Telkom went straight to court and has won in the Pretoria High Court, which declared the proclamation unconstitutional, invalid and of no force or effect. Considering the amount of financial pain Telkom has been taking recently, it’s also quite handy that they were awarded costs.

The argument here isn’t that nothing had been done wrong historically, but rather that Telkom had taken action based on its own investigations and had launched legal proceedings where appropriate.


Truworths: a slowdown in H2 sales in the local segment (JSE: TRU)

Load shedding and high interest rates: when the fun stops for retailers

Truworths has released a sales update for the 52 weeks to 2 July 2023. The first important point is that the prior period was a 53-week reporting calendar, so the numbers aren’t directly comparable to what was reported. Truworths does the right thing by giving us growth rates based on 52 vs. 52 week periods, and even goes so far as to split this into H1 and H2 (the two halves of the year).

I will only be quoting the 52 vs. 52 week numbers as the others are worthless.

For the full year, Truworths Africa (which includes SA) grew sales 9.1%. Office in the UK was up 18.8% and the group total was thus 13.2%.

Split into halves, the group level numbers are remarkably consistent: growth of 13.0% in H1 and 13.4% in H2.

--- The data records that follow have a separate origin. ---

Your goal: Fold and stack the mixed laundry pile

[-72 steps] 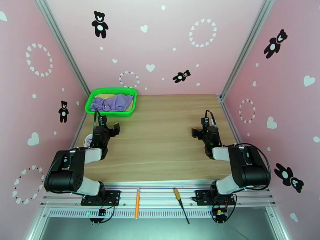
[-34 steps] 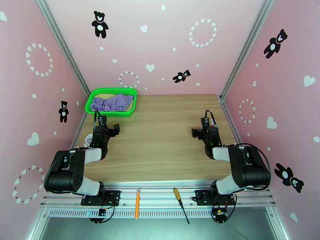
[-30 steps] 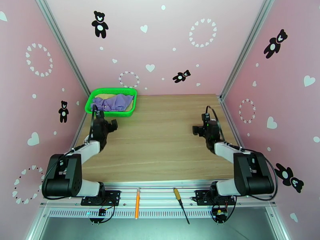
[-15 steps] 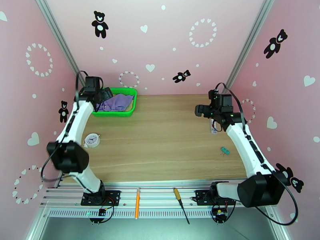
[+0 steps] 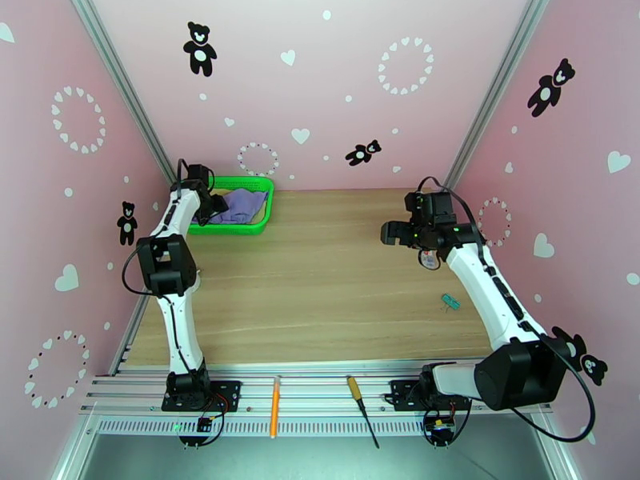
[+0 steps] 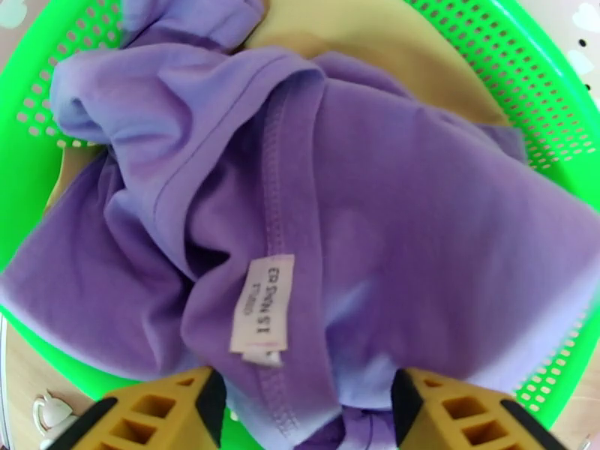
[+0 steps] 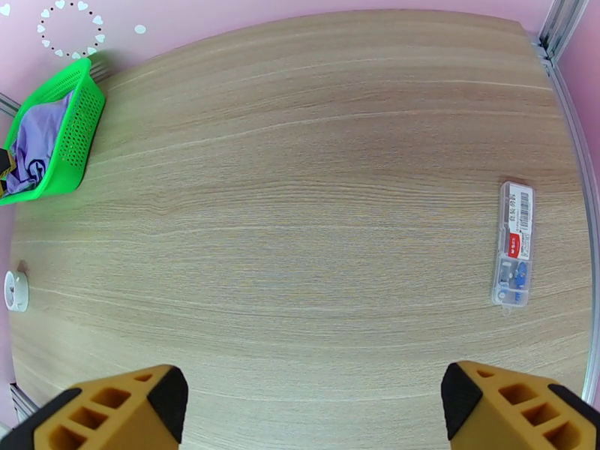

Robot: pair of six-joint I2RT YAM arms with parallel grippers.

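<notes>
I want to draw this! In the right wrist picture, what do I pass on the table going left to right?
basket with the shirt inside → bare table → case

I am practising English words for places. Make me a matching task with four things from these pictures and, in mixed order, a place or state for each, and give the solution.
Things:
1. purple shirt
2. green basket
3. clear plastic case
4. right gripper

Places or states:
A. lying flat on bare wood at the right side of the table
B. open wide, held above the table
C. standing at the far left corner of the table
D. crumpled, on top of a tan garment

Pairs: 1-D, 2-C, 3-A, 4-B
</notes>
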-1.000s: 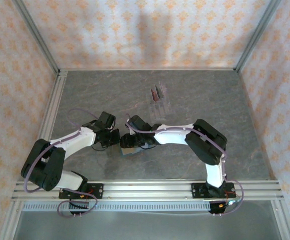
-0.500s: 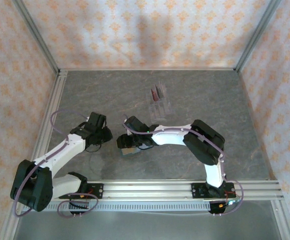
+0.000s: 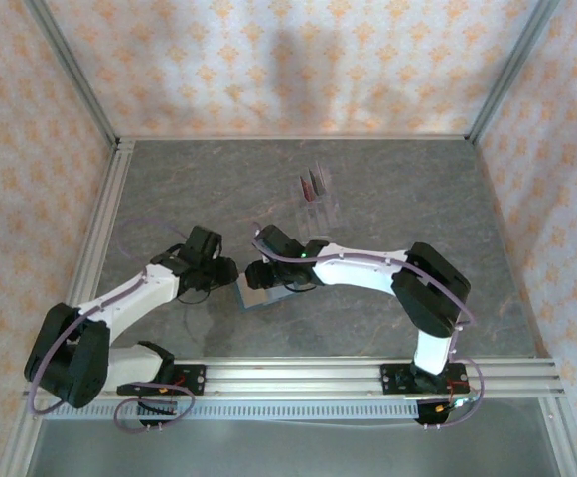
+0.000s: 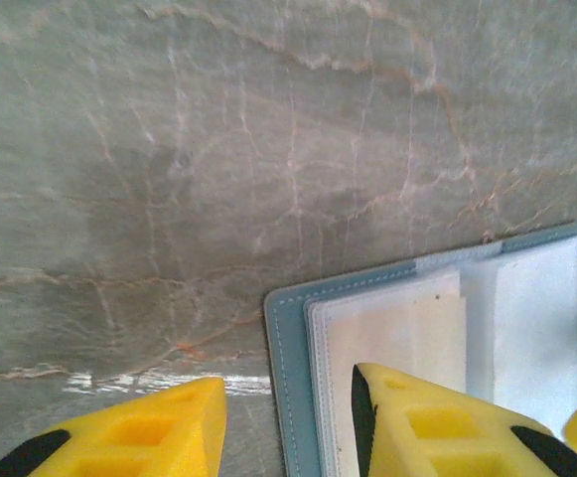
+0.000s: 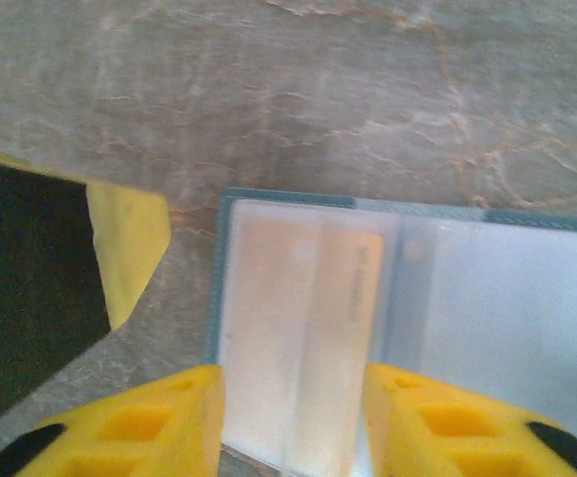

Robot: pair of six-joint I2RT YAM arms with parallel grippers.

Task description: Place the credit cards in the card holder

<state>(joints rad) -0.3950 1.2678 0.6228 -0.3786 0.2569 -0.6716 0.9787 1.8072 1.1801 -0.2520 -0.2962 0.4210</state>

If we dig a little deeper, we find that Truworths Africa slowed down sharply in H2, growing just 4% vs. 13.4% in the first half. That’s a direct result of consumer pressures and load shedding. It really doesn’t help that power backup costs were elevated in that period, so I’m quite sure that the eventual release of full financial results will show a tough profitability result in Truworths Africa.

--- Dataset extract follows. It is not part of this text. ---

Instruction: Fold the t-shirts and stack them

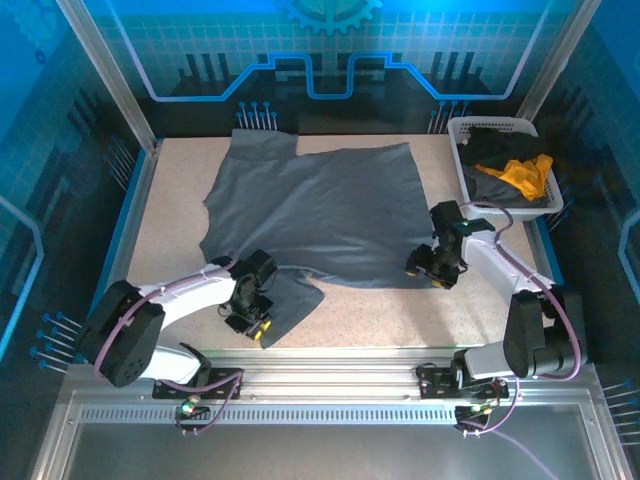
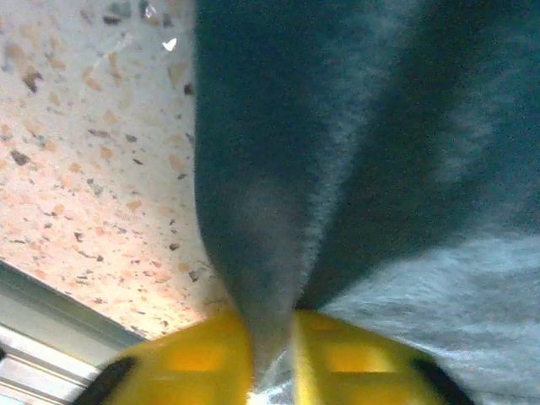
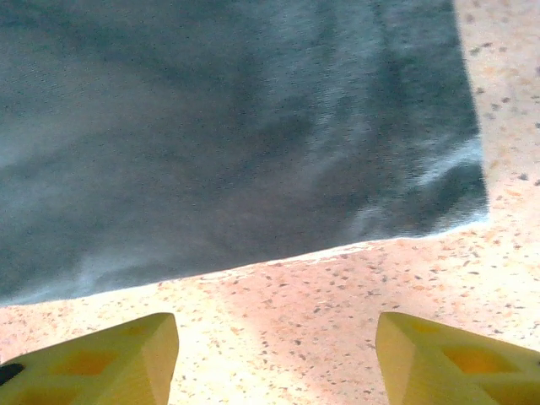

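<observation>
A slate grey t-shirt [image 1: 320, 210] lies spread across the middle of the table. My left gripper [image 1: 250, 318] is at its near left corner, shut on a pinched fold of the grey cloth [image 2: 270, 278] between the yellow fingers [image 2: 194, 359]. My right gripper [image 1: 428, 268] stands open just short of the shirt's near right hem [image 3: 278, 253], with bare tabletop between its yellow fingertips [image 3: 126, 354]. A black t-shirt [image 1: 495, 150] and an orange-yellow one [image 1: 528, 172] lie bunched in the white basket [image 1: 462, 128].
The basket stands at the back right corner. A metal rail [image 1: 330, 385] runs along the near edge by the arm bases. Blue walls enclose the speckled table [image 1: 400, 320] on the back and sides.
</observation>
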`<state>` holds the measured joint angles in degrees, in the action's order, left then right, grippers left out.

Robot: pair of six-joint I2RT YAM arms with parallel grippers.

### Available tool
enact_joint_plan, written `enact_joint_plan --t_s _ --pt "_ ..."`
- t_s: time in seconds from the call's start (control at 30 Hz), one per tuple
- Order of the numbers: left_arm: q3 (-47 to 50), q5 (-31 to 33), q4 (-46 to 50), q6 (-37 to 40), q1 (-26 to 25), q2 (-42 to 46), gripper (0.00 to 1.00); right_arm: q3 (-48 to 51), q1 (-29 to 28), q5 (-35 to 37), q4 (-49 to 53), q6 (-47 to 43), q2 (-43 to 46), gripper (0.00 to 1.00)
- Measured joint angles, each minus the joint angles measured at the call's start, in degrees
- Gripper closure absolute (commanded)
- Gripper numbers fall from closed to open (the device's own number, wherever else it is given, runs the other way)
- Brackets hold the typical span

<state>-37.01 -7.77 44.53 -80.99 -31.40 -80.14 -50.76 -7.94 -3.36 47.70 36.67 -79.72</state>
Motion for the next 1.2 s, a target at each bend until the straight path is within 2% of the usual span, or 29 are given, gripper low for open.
enact_joint_plan --t_s 0.17,0.3,0.5,0.63,0.73,0.8,0.97,1.1,1.2 --pt "-0.07 2.47 1.16 0.28 -0.26 2.84 1.0 5.11 8.31 -0.13 -1.29 1.88 2.12 0.4" --pt "0.74 3.37 2.75 0.28 0.85 10.97 1.0 7.89 13.86 -0.37 -3.89 3.37 1.95 0.46" --pt "2.8 2.99 6.56 0.33 3.34 18.05 1.0 7.93 15.58 -1.9 -9.18 4.74 -3.41 0.63" --pt "3.54 2.97 8.09 0.35 3.5 19.06 1.0 7.67 15.8 -2.54 -10.16 5.42 -5.97 0.68" --pt "3.87 2.93 8.87 0.35 3.5 19.93 1.0 7.61 15.93 -2.36 -9.66 6.01 -5.99 0.84" --pt "3.87 2.78 9.46 0.48 3.5 20.39 1.0 7.8 16.06 -2.51 -9.84 6.4 -5.81 1.0" --pt "3.87 2.51 13.0 0.5 3.54 24.17 1.0 8.57 15.82 -2.54 -9.99 7.1 -2.95 1.0" --pt "3.87 2.12 17.16 0.33 3.54 29.97 1.0 8.72 14.91 -0.96 -6.95 7.76 4.5 1.0" --pt "3.87 1.64 20.06 0.26 3.54 33.27 1.0 9.18 11.89 0.42 -4.66 9.51 9.84 1.0"
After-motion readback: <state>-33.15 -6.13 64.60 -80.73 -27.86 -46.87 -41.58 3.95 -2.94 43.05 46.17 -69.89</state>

For the full year, volumes fell sharply as like-for-like sales growth was 4.4% and product inflation was 12.6%. This means an 8.2% drop in volumes.

Account sales were 70% of the Truworths Africa total (vs. 69% last year) and overdue balances as a percentage of gross receivables increased from 14% to 16%, so credit quality is showing a negative trend.

This means that Office in the UK had a phenomenal H2 performance, in order to balance out the local performance and give a consistent group result over the year. Sure enough, H1 growth was 12.3% and H2 was 27.1%. Online sales contribution was unchanged at 45% and this sales growth was achieved despite a decrease in trading space of 12.6%.

No guidance for profitability has been given. Truworths Africa is 73% of group revenue, so don’t get too excited by the UK results.


Little Bites:

  • Director dealings:
    • After a major recent sale by directors of The Foschini Group (JSE: TFG), a different director has now sold shares worth nearly R2.9 million. Given the risks in local retail and the level of debt that TFG took on, this is a strong negative signal for me.
    • The company secretary of Oceana (JSE: OCE) has sold shares worth R201k.
    • A director of RFG Holdings (JSE: RFG) has bought shares worth R39k.
    • In one of the strangest SENS announcements you’ll see, included here for comedic value rather than anything else, a trust linked to the CEO of Argent Industrial (JSE: ART) sold one share.